-- Exercise description --
Work through the data below and give the number of lines holding "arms", nothing more.

-- Records supplied --
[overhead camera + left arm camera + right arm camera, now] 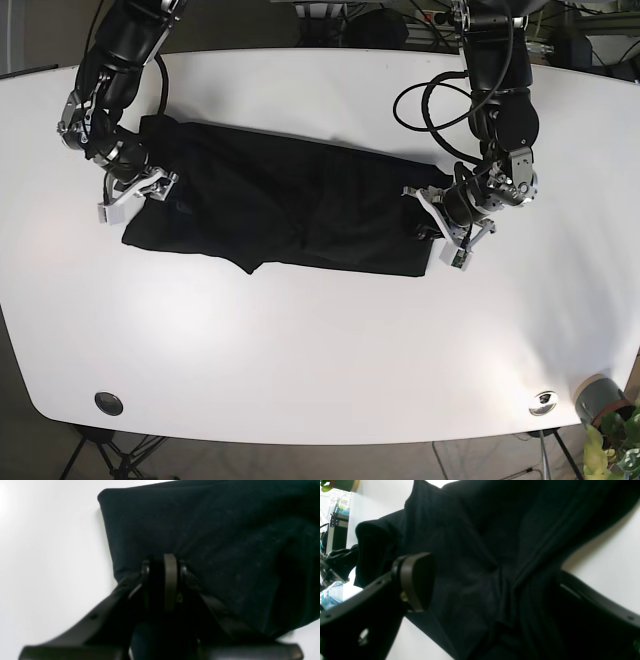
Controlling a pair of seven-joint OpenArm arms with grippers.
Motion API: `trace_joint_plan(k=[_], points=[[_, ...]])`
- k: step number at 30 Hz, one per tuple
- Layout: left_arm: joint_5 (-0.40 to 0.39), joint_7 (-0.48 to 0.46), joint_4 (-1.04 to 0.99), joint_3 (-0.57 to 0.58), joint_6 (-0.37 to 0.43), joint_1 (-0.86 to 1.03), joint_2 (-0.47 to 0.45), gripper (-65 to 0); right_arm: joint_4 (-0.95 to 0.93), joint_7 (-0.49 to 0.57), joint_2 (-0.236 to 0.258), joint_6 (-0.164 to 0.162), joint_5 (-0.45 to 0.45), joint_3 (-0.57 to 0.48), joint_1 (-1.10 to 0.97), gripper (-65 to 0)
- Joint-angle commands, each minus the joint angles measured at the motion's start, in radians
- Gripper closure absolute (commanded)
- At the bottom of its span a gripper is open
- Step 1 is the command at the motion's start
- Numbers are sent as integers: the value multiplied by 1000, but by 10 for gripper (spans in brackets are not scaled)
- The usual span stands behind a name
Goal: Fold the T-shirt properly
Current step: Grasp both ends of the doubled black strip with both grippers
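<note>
Your left gripper (162, 567) has its fingers pressed together on the edge of the T-shirt (290, 205), with dark cloth spreading away ahead of the fingertips. Your right gripper (480, 580) has its fingers spread wide apart, with bunched cloth lying between them; one pad (416, 580) sits beside the fabric. The T-shirt lies partly folded across the white table (320, 340), stretched between both grippers. A plant pot (598, 398) stands at the table corner.

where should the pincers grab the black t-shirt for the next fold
Probably the two short ends of the T-shirt, each pincer coming in from its own side: it lies as a long band across the table, and those free edges lift easily.
</note>
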Motion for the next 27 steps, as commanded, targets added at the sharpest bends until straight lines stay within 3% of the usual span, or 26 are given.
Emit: trace_joint_plan(k=[1,4,8,9,12,15,17,18,22,25,27], points=[[-10,-16,16,-1,-4,-20,-6,-53,11,-12,5,-3,-12,-23,17,-544],[-10,-16,16,-1,-4,-18,-6,-53,11,-12,5,-3,-12,-26,17,-491],[-10,-16,16,-1,-4,-3,-6,-54,14,6,9,-3,-12,-28,17,-254],[-10,-16,16,-1,-2,-3,-6,-54,15,9,9,-3,-12,-28,17,-168],[-10,-16,16,-1,-2,2,-1,-54,34,9,18,-5,-12,-25,17,-11],[-8,-15,16,-1,1,11,0,-54,89,9,29,-6,-12,-25,13,-41],[-10,-15,16,0,3,20,2,-54,132,9,31,-9,-12,-25,0,-24],[-11,-15,16,0,3,22,2,-54,152,9,32,-20,-12,-25,-6,-22],[-7,-15,16,0,3,22,34,-54,272,9,34,-115,-12,-30,-29,-22],[-7,-9,16,3,3,33,52,-54,356,8,42,-143,-9,-42,-49,-22],[-7,2,16,17,4,34,71,-54,399,8,46,-144,-9,-72,-53,-22]])
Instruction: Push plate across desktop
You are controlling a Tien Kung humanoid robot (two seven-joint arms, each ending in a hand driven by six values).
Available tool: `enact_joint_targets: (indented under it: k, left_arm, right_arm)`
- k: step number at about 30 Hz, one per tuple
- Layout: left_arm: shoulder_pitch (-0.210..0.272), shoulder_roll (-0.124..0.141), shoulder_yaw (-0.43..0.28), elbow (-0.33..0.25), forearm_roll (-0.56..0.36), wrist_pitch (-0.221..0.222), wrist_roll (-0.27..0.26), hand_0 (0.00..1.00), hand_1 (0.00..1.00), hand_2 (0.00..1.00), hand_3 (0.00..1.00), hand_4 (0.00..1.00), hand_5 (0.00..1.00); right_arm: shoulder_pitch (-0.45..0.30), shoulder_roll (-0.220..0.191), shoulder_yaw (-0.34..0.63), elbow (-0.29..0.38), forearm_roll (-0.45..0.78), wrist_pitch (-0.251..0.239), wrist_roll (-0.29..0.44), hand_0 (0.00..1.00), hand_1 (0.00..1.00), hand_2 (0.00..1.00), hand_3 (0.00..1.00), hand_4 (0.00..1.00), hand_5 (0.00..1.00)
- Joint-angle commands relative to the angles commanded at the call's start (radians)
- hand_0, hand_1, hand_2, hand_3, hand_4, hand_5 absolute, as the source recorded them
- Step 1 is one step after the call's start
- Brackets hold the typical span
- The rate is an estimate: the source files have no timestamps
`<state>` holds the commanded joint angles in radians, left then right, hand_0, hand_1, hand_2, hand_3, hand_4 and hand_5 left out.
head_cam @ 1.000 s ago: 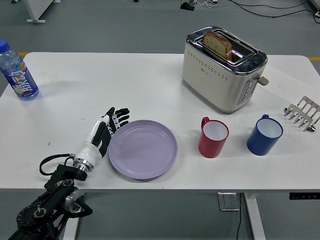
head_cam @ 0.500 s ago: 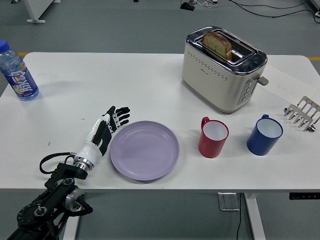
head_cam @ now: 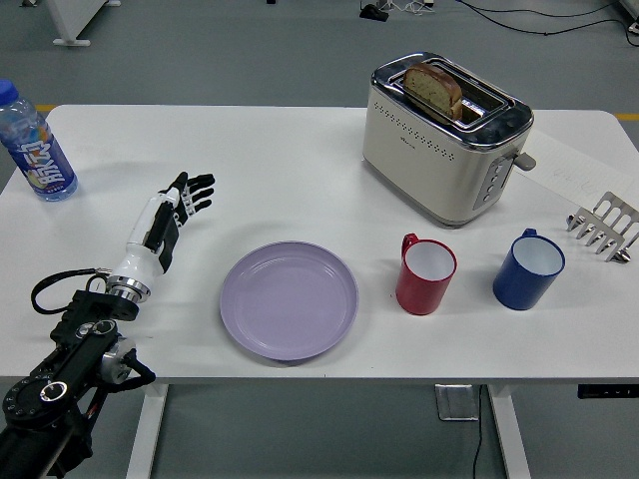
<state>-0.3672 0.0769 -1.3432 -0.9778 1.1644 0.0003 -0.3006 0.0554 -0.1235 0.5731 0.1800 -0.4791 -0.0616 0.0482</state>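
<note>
A round lilac plate [head_cam: 289, 299] lies flat on the white table [head_cam: 300, 180] near its front edge, left of centre. My left hand [head_cam: 178, 205] hovers to the upper left of the plate, a clear gap away from its rim. Its fingers [head_cam: 196, 192] are stretched out and hold nothing. The black left arm [head_cam: 70, 359] comes in from the lower left corner. The right arm does not show.
A red mug [head_cam: 426, 273] stands just right of the plate, a blue mug [head_cam: 528, 268] beyond it. A cream toaster [head_cam: 445, 135] with bread sits behind them. A water bottle [head_cam: 36, 145] stands far left, a metal rack [head_cam: 603, 227] at the right edge.
The left hand, which was against the plate's left rim, has pulled back to the left and away. The plate slid slightly right earlier and now lies still.
</note>
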Motion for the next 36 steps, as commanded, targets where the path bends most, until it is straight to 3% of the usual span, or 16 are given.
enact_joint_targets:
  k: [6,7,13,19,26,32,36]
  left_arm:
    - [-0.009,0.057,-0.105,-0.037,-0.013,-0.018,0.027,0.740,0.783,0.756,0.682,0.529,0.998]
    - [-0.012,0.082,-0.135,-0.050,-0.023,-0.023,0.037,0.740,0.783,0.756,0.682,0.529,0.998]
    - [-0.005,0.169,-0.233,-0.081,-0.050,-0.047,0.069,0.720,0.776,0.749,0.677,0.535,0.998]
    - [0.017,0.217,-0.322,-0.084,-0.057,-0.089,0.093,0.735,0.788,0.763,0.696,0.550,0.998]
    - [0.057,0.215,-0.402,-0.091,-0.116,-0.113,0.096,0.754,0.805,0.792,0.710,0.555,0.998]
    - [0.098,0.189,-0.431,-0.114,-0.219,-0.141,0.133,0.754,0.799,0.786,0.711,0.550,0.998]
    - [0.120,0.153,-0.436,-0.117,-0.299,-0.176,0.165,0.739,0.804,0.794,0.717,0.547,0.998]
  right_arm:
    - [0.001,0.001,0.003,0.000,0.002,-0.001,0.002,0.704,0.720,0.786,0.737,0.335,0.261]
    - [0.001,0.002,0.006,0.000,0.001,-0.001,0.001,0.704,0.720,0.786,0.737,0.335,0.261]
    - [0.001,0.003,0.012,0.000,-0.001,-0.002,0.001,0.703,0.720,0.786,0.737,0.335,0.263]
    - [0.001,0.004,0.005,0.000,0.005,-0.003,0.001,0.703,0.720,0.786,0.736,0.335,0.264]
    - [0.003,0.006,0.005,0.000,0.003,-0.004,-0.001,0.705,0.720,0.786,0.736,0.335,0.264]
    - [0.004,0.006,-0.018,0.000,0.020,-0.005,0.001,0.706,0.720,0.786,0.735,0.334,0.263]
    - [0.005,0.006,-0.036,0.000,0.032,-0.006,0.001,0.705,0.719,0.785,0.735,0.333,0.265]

-- Result --
2